§ **TASK REQUIREMENTS**
For this exercise, output every line of the data as it stands.

§ **DATA SHOWN**
•••••

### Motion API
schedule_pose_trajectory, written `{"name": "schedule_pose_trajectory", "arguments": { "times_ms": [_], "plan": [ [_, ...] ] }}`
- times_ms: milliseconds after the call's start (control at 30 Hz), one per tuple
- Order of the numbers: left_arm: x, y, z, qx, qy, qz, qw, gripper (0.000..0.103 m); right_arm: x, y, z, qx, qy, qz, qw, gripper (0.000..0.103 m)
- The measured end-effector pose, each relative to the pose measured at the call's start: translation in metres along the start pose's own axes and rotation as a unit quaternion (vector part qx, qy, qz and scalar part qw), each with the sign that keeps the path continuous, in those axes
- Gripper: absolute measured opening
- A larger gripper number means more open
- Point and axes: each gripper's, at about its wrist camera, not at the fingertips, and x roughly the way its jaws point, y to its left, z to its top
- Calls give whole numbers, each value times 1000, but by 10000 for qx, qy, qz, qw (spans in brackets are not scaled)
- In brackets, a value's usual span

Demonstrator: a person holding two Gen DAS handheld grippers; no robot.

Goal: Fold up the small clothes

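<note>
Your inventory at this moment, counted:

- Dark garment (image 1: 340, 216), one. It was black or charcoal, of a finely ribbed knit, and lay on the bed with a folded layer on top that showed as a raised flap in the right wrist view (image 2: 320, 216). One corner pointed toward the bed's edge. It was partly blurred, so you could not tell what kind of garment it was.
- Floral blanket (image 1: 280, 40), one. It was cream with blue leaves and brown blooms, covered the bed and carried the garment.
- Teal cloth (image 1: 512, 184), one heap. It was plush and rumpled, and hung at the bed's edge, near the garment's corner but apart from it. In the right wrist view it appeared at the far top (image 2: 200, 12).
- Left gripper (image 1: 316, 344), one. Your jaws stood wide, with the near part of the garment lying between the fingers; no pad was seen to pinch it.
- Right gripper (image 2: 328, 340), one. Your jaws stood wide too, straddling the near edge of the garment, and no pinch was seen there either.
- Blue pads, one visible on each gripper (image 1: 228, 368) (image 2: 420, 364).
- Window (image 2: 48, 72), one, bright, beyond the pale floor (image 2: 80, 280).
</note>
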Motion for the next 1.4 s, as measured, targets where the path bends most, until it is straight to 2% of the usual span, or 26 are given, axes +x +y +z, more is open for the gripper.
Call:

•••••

§ **EXERCISE SOLUTION**
### Motion API
schedule_pose_trajectory, written `{"name": "schedule_pose_trajectory", "arguments": { "times_ms": [_], "plan": [ [_, ...] ] }}`
- times_ms: milliseconds after the call's start (control at 30 Hz), one per tuple
- Order of the numbers: left_arm: x, y, z, qx, qy, qz, qw, gripper (0.000..0.103 m); right_arm: x, y, z, qx, qy, qz, qw, gripper (0.000..0.103 m)
- The measured end-effector pose, each relative to the pose measured at the call's start: translation in metres along the start pose's own axes and rotation as a unit quaternion (vector part qx, qy, qz and scalar part qw), each with the sign that keeps the path continuous, in those axes
- Gripper: absolute measured opening
- A larger gripper number means more open
- Point and axes: each gripper's, at about its wrist camera, not at the fingertips, and x roughly the way its jaws point, y to its left, z to its top
- Calls give whole numbers, each value times 1000, but by 10000 for qx, qy, qz, qw (spans in brackets are not scaled)
- In brackets, a value's usual span

Demonstrator: a person holding two Gen DAS handheld grippers; no robot.

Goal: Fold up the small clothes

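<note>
Your inventory at this moment, counted:

- Dark garment (image 1: 340, 216), one. It was black or charcoal, of a finely ribbed knit, and lay on the bed with a folded layer on top that showed as a raised flap in the right wrist view (image 2: 320, 216). One corner pointed toward the bed's edge. It was partly blurred, so you could not tell what kind of garment it was.
- Floral blanket (image 1: 280, 40), one. It was cream with blue leaves and brown blooms, covered the bed and carried the garment.
- Teal cloth (image 1: 512, 184), one heap. It was plush and rumpled, and hung at the bed's edge, near the garment's corner but apart from it. In the right wrist view it appeared at the far top (image 2: 200, 12).
- Left gripper (image 1: 316, 344), one. Your jaws stood wide, with the near part of the garment lying between the fingers; no pad was seen to pinch it.
- Right gripper (image 2: 328, 340), one. Your jaws stood wide too, straddling the near edge of the garment, and no pinch was seen there either.
- Blue pads, one visible on each gripper (image 1: 228, 368) (image 2: 420, 364).
- Window (image 2: 48, 72), one, bright, beyond the pale floor (image 2: 80, 280).
</note>
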Motion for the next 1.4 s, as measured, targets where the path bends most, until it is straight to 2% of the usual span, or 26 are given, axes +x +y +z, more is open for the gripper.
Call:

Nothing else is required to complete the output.